Using the entries that follow, write out the line containing "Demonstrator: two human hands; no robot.", the line containing "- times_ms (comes", and every line between them, exactly and nothing else.

### DATA SHOWN
* * *

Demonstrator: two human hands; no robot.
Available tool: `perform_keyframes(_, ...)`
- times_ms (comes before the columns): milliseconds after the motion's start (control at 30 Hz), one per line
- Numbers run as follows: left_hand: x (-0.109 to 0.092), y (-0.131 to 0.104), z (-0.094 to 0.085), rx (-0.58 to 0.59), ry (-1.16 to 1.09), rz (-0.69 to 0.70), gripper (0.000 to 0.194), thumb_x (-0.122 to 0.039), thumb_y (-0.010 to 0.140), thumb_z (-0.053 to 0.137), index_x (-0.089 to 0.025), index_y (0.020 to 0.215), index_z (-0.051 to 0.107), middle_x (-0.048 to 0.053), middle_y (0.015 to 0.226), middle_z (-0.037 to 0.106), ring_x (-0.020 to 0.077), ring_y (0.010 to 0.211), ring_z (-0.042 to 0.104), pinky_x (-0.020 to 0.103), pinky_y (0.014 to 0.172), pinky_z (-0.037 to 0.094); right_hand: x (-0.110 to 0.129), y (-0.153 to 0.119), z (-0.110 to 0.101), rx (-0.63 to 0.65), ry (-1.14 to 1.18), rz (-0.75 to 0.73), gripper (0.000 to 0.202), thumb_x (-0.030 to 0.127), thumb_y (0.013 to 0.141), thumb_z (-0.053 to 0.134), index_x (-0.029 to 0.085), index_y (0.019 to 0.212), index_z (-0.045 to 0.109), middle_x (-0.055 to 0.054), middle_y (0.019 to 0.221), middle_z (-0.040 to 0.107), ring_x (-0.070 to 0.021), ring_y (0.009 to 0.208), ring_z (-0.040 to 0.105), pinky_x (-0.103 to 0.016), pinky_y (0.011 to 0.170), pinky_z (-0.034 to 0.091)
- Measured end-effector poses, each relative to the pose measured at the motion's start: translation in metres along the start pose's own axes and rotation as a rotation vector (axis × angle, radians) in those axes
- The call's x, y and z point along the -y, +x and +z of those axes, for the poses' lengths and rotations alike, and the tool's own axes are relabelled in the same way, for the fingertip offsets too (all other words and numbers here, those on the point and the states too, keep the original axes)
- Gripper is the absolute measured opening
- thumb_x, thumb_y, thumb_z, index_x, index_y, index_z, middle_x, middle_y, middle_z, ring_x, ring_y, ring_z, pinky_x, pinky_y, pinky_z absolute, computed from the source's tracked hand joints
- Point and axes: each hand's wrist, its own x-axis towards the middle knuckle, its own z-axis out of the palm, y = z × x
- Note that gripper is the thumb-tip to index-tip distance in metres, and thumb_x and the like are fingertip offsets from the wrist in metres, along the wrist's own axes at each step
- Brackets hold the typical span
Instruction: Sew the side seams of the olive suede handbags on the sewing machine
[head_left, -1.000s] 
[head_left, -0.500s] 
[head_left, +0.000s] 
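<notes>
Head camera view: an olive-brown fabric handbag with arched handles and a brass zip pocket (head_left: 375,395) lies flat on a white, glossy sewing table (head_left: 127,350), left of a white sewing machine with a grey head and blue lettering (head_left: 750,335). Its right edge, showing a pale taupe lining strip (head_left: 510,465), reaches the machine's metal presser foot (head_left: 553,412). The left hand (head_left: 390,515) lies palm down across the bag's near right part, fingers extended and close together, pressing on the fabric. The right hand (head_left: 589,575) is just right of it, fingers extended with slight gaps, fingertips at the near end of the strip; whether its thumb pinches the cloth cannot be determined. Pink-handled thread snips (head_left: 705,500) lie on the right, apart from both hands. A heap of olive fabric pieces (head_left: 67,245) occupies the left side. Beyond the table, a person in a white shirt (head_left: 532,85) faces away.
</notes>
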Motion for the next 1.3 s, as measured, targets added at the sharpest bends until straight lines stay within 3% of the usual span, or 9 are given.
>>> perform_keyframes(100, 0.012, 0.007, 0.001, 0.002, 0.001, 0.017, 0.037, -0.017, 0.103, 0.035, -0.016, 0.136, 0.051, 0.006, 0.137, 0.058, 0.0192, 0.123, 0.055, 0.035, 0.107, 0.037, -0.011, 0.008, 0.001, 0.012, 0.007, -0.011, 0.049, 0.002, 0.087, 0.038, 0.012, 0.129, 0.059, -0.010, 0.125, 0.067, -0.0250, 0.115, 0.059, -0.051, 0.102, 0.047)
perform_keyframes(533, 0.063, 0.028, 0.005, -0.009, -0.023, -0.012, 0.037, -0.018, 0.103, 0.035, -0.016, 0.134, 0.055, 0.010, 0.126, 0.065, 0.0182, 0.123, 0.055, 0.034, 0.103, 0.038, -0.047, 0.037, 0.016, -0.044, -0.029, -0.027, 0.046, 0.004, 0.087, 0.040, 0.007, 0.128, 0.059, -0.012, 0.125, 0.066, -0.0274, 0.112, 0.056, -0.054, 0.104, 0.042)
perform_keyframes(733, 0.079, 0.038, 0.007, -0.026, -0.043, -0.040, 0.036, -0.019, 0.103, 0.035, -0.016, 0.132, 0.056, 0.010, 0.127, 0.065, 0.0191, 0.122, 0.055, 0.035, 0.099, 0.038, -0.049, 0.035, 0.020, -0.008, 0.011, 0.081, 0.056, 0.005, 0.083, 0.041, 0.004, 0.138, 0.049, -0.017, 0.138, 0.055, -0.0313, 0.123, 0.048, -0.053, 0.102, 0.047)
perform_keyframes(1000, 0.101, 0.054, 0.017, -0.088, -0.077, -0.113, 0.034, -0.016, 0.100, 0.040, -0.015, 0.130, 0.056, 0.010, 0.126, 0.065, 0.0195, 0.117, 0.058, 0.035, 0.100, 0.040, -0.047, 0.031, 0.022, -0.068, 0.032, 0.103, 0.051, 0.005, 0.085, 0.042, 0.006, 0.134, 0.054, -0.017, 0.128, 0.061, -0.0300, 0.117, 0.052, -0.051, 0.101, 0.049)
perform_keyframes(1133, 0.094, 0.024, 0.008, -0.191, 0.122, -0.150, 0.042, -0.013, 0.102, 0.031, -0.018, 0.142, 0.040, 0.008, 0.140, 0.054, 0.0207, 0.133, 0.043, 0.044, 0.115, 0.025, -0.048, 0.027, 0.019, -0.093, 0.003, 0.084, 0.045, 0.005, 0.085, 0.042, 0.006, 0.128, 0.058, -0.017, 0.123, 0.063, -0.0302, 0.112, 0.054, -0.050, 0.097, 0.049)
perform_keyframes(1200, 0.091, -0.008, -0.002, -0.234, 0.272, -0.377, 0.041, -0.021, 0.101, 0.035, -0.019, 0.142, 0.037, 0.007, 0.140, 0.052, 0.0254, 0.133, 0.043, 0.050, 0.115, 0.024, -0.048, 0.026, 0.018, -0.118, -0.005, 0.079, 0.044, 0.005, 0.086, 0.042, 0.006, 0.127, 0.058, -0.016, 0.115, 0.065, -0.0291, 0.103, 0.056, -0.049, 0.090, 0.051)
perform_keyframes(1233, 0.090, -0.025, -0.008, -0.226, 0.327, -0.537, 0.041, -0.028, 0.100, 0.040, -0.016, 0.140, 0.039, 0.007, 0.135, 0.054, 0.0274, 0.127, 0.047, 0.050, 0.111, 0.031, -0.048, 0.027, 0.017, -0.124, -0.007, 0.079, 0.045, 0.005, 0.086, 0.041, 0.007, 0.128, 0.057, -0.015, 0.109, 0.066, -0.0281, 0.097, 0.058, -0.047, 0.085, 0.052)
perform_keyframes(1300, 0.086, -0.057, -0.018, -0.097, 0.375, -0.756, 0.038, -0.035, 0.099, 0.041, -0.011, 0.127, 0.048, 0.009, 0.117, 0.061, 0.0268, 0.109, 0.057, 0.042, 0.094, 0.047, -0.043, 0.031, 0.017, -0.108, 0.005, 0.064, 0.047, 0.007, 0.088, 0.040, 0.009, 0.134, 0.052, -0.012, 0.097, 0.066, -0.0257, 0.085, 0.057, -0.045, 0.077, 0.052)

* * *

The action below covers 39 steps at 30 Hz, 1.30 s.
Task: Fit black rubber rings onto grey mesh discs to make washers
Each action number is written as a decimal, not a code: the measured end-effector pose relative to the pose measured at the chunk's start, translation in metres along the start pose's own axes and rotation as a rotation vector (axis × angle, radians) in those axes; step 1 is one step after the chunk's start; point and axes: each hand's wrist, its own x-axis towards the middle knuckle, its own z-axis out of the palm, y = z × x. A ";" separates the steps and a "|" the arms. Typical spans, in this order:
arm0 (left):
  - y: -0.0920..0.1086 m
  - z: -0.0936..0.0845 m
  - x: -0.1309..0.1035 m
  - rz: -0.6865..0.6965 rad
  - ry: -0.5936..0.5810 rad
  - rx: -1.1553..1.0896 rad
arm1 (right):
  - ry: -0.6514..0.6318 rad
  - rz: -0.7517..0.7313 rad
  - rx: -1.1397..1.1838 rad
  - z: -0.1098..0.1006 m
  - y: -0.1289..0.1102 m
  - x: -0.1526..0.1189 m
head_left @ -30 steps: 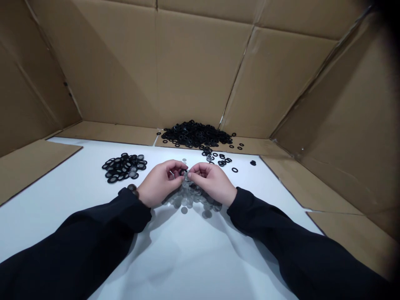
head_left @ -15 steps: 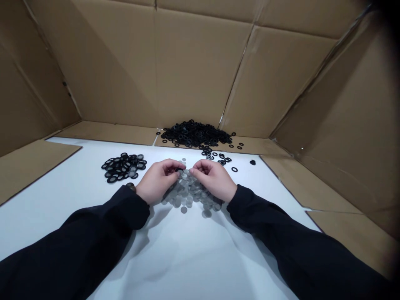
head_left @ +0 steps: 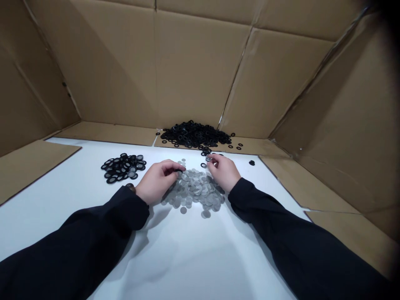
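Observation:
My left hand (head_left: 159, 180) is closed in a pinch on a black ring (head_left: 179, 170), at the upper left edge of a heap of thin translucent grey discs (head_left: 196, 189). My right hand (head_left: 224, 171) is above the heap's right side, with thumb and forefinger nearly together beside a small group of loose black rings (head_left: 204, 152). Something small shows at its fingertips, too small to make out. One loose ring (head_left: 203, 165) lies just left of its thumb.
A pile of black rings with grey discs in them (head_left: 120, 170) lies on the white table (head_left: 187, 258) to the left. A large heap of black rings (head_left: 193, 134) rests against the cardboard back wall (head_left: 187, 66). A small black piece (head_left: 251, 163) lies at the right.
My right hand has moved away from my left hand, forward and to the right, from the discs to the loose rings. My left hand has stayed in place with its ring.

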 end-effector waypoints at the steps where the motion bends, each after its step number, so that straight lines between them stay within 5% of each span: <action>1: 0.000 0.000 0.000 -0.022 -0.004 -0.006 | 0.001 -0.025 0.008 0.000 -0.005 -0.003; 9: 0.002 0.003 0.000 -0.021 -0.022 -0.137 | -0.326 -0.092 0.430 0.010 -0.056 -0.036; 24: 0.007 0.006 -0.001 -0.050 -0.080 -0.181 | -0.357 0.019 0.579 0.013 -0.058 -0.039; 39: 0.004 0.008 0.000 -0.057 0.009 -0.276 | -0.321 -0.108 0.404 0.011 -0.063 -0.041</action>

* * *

### RESULT OF THIS EXERCISE
Demonstrator: two human hands; no robot.
Available tool: `perform_keyframes(_, ...)`
- times_ms (comes before the columns): milliseconds after the motion's start (control at 30 Hz), one per line

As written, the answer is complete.